§ Given material:
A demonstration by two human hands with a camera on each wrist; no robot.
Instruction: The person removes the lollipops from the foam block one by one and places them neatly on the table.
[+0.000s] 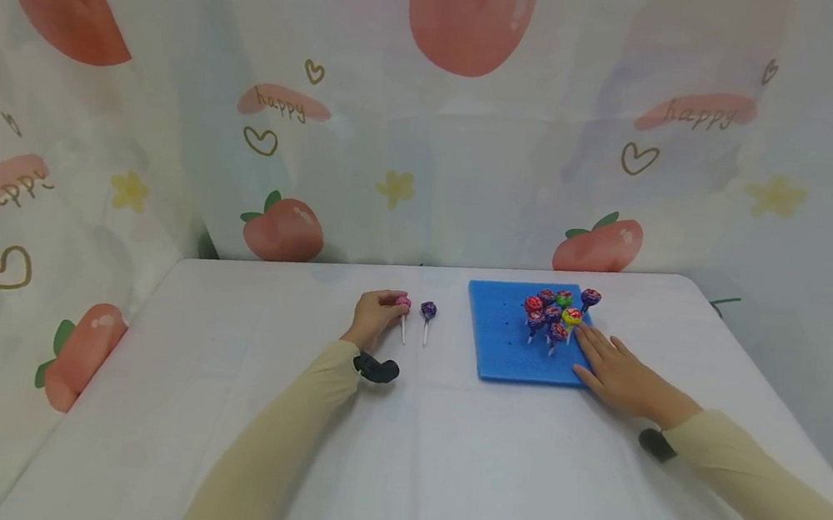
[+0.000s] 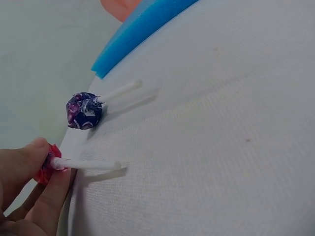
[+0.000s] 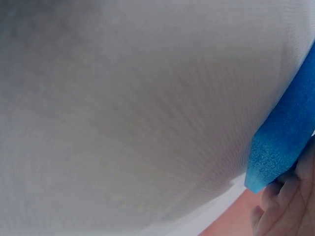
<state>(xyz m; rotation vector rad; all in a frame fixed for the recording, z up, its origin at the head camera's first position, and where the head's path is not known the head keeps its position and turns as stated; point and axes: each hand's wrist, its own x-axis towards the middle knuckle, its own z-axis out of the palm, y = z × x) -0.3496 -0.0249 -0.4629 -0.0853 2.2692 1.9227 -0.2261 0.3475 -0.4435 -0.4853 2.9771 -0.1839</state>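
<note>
The left hand [image 1: 375,318] pinches the head of a pink lollipop [image 1: 402,301] between thumb and fingers, its white stick pointing back toward the person; whether it is fully off the table [image 1: 412,460] I cannot tell. Just to the right of that pinch lies a purple lollipop [image 1: 428,310], untouched. Farther right, well apart from the grip, is a blue foam board [image 1: 500,362], where about eight lollipops stand in a cluster [image 1: 552,314]. Along the board's far side from the pinch, the right hand [image 1: 619,378] rests with fingers extended against the edge, holding no lollipop. Judging by this layout, most of the standing-up looks done, with the pinched lollipop and its purple neighbour left; small dark holes [image 1: 507,321] show in the board nearer the pinch.
</note>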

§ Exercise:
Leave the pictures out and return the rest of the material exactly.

§ Finished task:
A demonstration by two human hands with a camera on each wrist; no robot.
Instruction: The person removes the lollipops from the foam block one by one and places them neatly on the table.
[+0.000s] 
[+0.000s] 
[+0.000s] 
<state>(xyz m; rotation vector rad; all in a frame fixed for the recording, z up, its origin at the head camera's first position, and where the head's path is not known the head keeps its position and turns as stated; point and axes: each hand's wrist, its own x-axis towards the middle knuckle, its own z-axis out of the palm, y = z × x) -0.3496 -0.0249 -0.4629 -0.0853 2.2692 1.9227 -0.2261 0.3475 -0.4435 -0.4853 2.9771 -0.1839</state>
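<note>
The left hand [image 1: 375,318] pinches the head of a pink lollipop [image 1: 402,301] between thumb and fingers, its white stick pointing back toward the person; whether it is fully off the table [image 1: 412,460] I cannot tell. Just to the right of that pinch lies a purple lollipop [image 1: 428,310], untouched. Farther right, well apart from the grip, is a blue foam board [image 1: 500,362], where about eight lollipops stand in a cluster [image 1: 552,314]. Along the board's far side from the pinch, the right hand [image 1: 619,378] rests with fingers extended against the edge, holding no lollipop. Judging by this layout, most of the standing-up looks done, with the pinched lollipop and its purple neighbour left; small dark holes [image 1: 507,321] show in the board nearer the pinch.
</note>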

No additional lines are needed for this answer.